Special counsel Robert Mueller's federal grand jury has been extended so it may continue to meet and vote on criminal indictments for up to six more months.
The grand jury's initial 18-month term was set to expire over the weekend.
The extension is the surest sign yet that the Russia investigation isn't finished. It means, broadly, that Mueller may continue pursuing alleged criminal activity related to the Russian government's interference in the 2016 presidential election, and that more indictments may be coming.
Mueller is given authority by the Justice Department to prosecute individuals as he sees fit if they fall within his commissioned task -- but in practice his team must ask the secret group of up to 23 citizens from DC to approve criminal indictments.
This grand jury, based in Washington, DC, and apparently dedicated to Mueller's probe, began meeting in July 2017.
Since then the group has heard from dozens of witnesses in Mueller's investigation and approved indictments of Trump campaign chairman Paul Manafort and his deputy Rick Gates, their Russian business associate Konstantin Kilimnik, 12 Russian military intelligence officers, and 13 Russians and three companies who allegedly manipulated social media to sway US voters. Manafort and Gates have since pleaded guilty to reduced sets of charges. One Russian company charged by Mueller, Concord Management and Catering, has pleaded not guilty, while the rest of the Russians have not appeared in US courts.

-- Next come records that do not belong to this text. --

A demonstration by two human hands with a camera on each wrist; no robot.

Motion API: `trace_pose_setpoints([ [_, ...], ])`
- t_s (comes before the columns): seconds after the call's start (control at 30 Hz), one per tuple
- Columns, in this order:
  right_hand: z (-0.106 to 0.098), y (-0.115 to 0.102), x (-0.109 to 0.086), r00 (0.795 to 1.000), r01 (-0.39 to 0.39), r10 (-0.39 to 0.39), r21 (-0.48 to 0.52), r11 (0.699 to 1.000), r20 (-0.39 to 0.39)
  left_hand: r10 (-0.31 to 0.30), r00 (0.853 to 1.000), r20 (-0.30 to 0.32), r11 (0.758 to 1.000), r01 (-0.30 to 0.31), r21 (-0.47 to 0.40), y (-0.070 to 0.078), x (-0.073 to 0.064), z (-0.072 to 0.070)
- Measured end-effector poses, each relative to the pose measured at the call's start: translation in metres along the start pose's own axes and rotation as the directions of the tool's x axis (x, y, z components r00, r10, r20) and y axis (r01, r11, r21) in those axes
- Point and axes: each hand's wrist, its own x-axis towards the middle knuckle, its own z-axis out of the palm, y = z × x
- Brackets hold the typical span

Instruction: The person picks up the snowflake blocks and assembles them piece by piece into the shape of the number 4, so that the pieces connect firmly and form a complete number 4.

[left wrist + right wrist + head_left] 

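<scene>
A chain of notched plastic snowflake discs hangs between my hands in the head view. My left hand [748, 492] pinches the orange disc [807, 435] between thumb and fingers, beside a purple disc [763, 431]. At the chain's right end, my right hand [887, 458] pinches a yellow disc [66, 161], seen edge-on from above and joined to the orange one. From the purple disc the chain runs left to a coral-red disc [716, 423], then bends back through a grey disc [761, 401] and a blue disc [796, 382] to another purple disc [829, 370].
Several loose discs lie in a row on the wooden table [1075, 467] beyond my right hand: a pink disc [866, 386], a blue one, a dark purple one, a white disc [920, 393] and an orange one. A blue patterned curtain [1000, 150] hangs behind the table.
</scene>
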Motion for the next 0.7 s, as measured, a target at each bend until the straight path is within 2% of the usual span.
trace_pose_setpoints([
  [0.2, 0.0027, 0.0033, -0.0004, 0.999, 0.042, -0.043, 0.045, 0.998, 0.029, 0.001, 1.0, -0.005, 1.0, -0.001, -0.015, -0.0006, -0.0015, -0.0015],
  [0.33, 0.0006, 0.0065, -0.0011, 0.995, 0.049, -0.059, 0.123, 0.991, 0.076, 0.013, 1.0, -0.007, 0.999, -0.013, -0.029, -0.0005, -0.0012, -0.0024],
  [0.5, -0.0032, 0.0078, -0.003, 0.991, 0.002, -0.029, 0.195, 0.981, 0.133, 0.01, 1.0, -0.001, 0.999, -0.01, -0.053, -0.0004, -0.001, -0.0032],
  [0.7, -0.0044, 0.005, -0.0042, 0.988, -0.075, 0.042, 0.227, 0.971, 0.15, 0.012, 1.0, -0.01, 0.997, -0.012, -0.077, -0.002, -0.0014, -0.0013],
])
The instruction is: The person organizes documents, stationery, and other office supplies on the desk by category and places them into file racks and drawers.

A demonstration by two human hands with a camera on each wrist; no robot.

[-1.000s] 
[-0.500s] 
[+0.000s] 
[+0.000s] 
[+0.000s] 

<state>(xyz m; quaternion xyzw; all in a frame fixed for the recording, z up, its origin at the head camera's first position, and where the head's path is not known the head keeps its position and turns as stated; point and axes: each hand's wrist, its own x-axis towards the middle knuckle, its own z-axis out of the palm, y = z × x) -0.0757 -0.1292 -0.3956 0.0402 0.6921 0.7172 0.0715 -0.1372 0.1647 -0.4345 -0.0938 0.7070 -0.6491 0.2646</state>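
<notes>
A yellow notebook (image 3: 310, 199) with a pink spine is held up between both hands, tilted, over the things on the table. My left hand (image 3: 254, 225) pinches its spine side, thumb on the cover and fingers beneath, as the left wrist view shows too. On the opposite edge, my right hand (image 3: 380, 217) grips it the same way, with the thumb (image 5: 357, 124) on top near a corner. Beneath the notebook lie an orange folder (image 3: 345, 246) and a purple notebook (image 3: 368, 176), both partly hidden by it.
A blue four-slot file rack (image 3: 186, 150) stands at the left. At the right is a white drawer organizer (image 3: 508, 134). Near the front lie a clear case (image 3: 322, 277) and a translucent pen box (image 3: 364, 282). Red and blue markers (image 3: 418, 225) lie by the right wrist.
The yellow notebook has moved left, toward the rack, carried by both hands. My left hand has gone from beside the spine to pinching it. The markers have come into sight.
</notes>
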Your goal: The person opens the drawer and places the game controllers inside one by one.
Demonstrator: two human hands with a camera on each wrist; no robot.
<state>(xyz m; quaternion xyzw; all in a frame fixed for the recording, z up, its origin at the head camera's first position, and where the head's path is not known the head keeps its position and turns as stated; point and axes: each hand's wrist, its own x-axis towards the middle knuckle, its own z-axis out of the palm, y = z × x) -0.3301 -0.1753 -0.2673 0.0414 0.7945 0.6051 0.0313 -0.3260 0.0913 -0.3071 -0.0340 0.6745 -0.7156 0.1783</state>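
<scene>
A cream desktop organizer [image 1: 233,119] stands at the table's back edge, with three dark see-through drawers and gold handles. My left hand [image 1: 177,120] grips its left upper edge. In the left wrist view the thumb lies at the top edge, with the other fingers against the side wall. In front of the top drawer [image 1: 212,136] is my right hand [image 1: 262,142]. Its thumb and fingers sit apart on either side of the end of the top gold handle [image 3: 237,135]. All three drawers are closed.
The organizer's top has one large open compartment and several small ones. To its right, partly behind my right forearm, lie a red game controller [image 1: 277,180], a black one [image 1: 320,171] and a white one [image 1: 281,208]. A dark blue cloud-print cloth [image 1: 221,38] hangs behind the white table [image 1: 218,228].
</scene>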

The group of grand jurors, which often meets on Fridays, has been visited by more than half of the prosecutors working for the special counsel's office.
They last met, according to CNN reporting, on December 21 for about two hours.
In recent months, there have been several signs Mueller's grand jury would press on.
Several associates of Trump adviser Roger Stone have received grand jury subpoenas. One associate is known to still be fighting a grand jury subpoena. Stone has not been charged with a crime, though has publicly stated he believes he will be indicted.
Separately, a foreign-owned company is fighting another grand jury subpoena apparently related to Mueller's investigation, with a challenge currently before the Supreme Court. And the criminal case against Concord Management is related to an "unidentified matter occurring before the grand jury," Justice Department prosecutors wrote to a judge on Thursday.
Under federal rules, the court is able to extend a grand jury's term for up to six months if it is "in the public interest."
It is not yet known how the federal government shutdown will affect the grand jury's schedule. The federal court system has not yet run out of funding, but may by the end of next week.
Chief Judge Beryl Howell of the DC District Court, who oversees the Mueller grand jury, granted the extension. She does not sit in on its confidential sessions.